Meghan Markle had a “messiah complex” and saw her purpose in the royal family as finishing Princess Diana’s work,
while Prince William was nervous that her tactile style would be interpreted as her “flirting” with him,
a revealing new book featuring interviews with dozens of former royal staffers has claimed.
The book by journalist Tom Quinn, entitled, Yes Ma’am: The Secret Life of Royal Servants, and excerpted in The Times of London Thursday,
shines a poignant light on the psychology of “needy” Prince William, saying that his wife Kate Middleton treats him as a “fourth child,” and that he once mournfully lamented that his father, King Charles III, had never given him a piggyback.
Prince Andrew is cast as a spoiled and petulant prince who dismissed one courtier from his service because he “disliked a mole on the man’s face” and another for wearing a synthetic tie.

However it is likely that the servants’ tales about Meghan will once again steal the headlines. One source, described as a former staffer for Meghan and Harry told Quinn: “Meghan really did have a messiah complex… all her big ideas were about doing good. She once said, ‘What Diana started, I want to finish,’ and we took that to mean she wanted to become a sort of globetrotting champion of the poor and the marginalized. She has managed to do this to some extent, but she really wanted to do it as a princess and with the full backing of the royal family, but on a part-time basis.”

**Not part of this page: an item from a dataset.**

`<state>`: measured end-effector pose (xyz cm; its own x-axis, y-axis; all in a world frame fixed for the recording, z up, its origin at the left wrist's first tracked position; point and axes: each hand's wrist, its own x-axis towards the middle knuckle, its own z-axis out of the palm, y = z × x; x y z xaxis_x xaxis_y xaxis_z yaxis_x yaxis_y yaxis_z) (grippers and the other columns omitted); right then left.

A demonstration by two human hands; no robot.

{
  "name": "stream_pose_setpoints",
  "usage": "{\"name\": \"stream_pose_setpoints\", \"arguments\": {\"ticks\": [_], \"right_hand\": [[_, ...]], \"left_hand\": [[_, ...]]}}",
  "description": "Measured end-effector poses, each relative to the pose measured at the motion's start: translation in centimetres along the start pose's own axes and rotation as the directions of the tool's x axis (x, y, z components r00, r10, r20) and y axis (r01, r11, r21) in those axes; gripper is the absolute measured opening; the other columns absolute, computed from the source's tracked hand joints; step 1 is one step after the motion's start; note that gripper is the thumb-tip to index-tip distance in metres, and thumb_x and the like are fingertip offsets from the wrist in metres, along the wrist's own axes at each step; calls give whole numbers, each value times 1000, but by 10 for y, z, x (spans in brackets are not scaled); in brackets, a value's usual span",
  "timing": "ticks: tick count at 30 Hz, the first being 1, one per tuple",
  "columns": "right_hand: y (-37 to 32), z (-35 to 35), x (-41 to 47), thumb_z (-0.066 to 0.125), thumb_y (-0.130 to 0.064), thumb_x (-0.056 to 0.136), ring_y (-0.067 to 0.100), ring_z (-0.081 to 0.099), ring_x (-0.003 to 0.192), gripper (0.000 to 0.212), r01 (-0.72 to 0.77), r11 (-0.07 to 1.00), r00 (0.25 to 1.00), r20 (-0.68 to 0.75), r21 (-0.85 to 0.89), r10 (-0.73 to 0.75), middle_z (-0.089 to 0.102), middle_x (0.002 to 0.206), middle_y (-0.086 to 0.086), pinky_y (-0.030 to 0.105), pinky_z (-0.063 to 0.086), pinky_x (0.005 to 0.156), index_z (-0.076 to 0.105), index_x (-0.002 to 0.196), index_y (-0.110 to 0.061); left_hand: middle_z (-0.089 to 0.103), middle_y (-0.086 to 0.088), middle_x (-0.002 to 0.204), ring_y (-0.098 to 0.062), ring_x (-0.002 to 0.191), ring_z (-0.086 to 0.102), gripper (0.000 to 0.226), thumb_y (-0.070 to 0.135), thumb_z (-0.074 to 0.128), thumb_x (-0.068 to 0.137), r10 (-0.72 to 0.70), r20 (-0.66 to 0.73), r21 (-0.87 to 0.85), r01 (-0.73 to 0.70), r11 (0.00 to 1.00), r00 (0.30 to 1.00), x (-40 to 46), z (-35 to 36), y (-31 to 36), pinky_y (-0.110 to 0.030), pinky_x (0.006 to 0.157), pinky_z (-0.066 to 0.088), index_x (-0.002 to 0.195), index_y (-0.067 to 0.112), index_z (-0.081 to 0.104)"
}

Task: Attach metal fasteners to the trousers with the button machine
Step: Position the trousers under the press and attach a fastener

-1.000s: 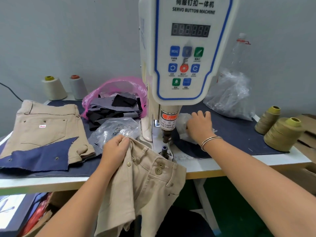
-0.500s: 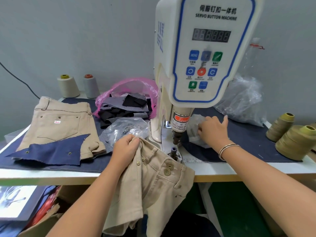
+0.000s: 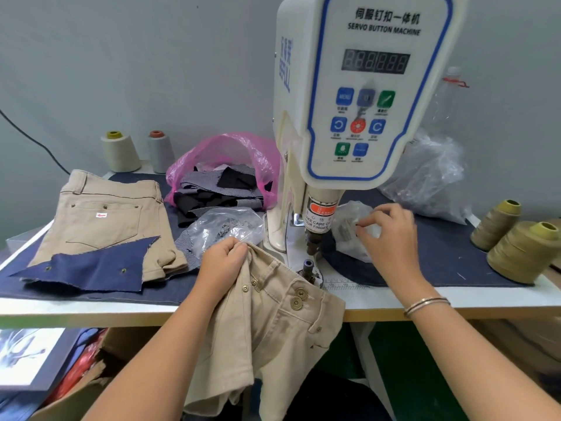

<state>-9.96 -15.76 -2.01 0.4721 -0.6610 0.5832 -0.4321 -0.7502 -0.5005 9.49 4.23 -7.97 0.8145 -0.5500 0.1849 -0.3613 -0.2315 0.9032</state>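
The white servo button machine (image 3: 364,117) stands at the table's middle, its lower die (image 3: 308,265) just beyond the front edge. Beige trousers (image 3: 273,329) hang over that edge, with two brass buttons (image 3: 297,299) on the waistband close to the die. My left hand (image 3: 223,262) grips the bunched waistband left of the die. To the right of the punch, my right hand (image 3: 391,238) is over a small clear bag of fasteners (image 3: 346,229). Its thumb and forefinger pinch something small there, seemingly a metal fastener.
Folded beige trousers (image 3: 106,217) with a navy cloth scrap (image 3: 91,268) lie at the left. A pink bag of fabric scraps (image 3: 224,177) and a clear bag (image 3: 224,229) sit beside the machine. Thread cones (image 3: 522,250) stand at the right and a large crumpled plastic bag (image 3: 431,183) behind.
My right hand has lifted off the small bag, its fingers drawing together into a pinch. The left hand keeps the same hold on the waistband. The view has shifted left.
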Motion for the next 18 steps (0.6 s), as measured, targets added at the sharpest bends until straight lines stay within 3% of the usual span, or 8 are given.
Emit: {"name": "stream_pose_setpoints", "arguments": {"ticks": [1,2,4,5,8,10,15,18], "right_hand": [[-11,-2,-9,76,-15,77,11,58,82,7,-158,969,985,98,190,141,63,82,-3,18,42,72,69,74,-16],[-23,-2,-18,75,-17,78,5,57,65,8,-352,864,926,270,359,265,62,70,-8,14,42,59,68,74,-17],[-40,2,-36,72,-17,80,5,49,47,6,-678,563,715,602,472,356,56,55,-6,15,38,44,67,78,-14],[-45,5,-44,71,-14,82,7,46,44,6,-764,438,629,698,474,342,54,54,-4,16,35,41,66,79,-11],[-52,11,-52,67,-10,85,6,43,41,8,-858,165,514,802,487,304,55,56,-1,15,31,35,65,77,-9],[-52,11,-50,66,-10,85,5,44,40,12,-879,56,467,833,473,296,56,57,0,14,32,34,64,73,-9],[-55,9,-49,71,-10,73,5,48,38,11,-897,-94,394,879,431,270,58,58,3,12,35,32,69,63,-8],[-60,10,-48,71,-9,70,5,47,36,7,-894,-154,370,888,420,272,58,56,5,12,34,31,66,67,-5]], "left_hand": [[47,-4,65,-15,65,43,31,18,54,91,-5,-1,3,5,1000,1000,0,0,-1,-32,63,36,71,-6,49],[47,-4,66,-15,65,43,31,17,54,91,-9,-2,6,9,1000,1000,0,0,-1,-32,63,36,71,-6,49],[46,-4,65,-14,64,43,31,18,54,91,-12,0,8,12,1000,1000,1,0,-2,-32,63,35,71,-5,49],[46,-3,65,-14,64,42,31,18,54,91,-10,-2,7,10,1000,1000,1,0,-2,-32,63,35,70,-5,48],[46,-4,65,-15,64,43,31,17,54,91,-3,-7,14,3,1000,1000,0,0,-2,-32,63,35,71,-6,48],[46,-5,66,-15,65,43,31,17,54,91,3,-5,20,-3,1000,1000,0,1,-2,-32,63,35,71,-7,49],[47,-6,67,-16,66,44,31,17,54,91,4,0,21,-4,1000,1000,1,0,-3,-32,65,35,72,-8,49],[47,-5,66,-16,66,44,32,18,54,91,1,0,11,-1,1000,1000,1,0,-2,-32,64,35,72,-7,49]]}}
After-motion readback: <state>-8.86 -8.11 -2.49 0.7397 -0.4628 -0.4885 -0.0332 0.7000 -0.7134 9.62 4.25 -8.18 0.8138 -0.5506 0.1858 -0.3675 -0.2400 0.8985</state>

Quinn says that royal staff all told him they thought that Meghan felt “slightly looked down on by the courtiers.” He points out that Kate was also subject to appalling snobbery and cruelty from some palace figures in the early years of her marriage to William due to her non-aristocratic background but became the “supreme example” of rising above critics and making it work.
One source said: “It was the same kind of backbiting gossipy criticism that Meghan had to put up with, but Kate is actually a much stronger person than Meghan in many ways. Yet what Meghan saw as Kate being pushed around, Kate saw as an essential part of being a member of the royal family. Kate’s view of Meghan was always implied rather than spoken, I think. It was that Meghan thought she knew better than an institution that had been in business for 1,000 years and more. Kate was never going to buy that.”

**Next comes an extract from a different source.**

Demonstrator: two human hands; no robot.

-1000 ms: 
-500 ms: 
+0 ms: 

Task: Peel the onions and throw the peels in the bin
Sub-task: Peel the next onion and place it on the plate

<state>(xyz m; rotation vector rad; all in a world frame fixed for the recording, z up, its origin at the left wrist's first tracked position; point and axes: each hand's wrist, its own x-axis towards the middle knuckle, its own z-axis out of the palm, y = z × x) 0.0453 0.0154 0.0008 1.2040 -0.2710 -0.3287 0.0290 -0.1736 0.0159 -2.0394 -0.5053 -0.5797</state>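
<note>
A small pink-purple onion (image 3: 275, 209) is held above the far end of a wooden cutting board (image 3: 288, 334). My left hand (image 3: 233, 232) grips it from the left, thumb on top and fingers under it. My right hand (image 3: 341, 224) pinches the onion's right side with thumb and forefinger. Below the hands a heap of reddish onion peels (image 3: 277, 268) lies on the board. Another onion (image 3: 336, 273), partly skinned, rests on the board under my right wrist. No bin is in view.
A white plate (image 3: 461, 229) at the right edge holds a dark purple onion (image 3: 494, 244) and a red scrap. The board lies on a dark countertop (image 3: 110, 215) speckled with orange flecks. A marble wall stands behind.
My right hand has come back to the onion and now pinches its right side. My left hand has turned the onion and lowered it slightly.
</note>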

The book says that Meghan had several nicknames including “Duchess Difficult” and “Mystic Meg,” the latter referring to her supposed penchant for spiritual thinking and her habits of “hugging and cheek kissing” which made William and Charles “flinch.”
Meghan has previously said she is a “hugger” and suggested Kate was not.
Meghan also apparently felt slighted when she and Harry were given the relatively humble Nottingham Cottage on the grounds of the Kensington Palace estate to live in in 2017. One staffer is quoted as saying, “Meghan felt it was so small that it must be a reflection on how the royal family were belittling her husband.”
Another source described as “a member of the comms team who was particularly close to the duchess” is quoted as saying: “She spotted immediately that Harry wasn’t quite as central to things as his brother, William. I don’t think Harry had even thought much about the fact that he was a spare until well into his marriage. I think she was oversensitive on Harry’s behalf and convinced herself he was being treated as completely unimportant.”
Quinn is a credible and respected royal writer who wrote a much admired biography of the late Queen Mother’s most trusted servant and gatekeeper, William Tallon, widely known as “Backstairs Billy,” who was credited with making her gin and tonics “exactly the way she liked them, nine-tenths gin and one-tenth tonic.”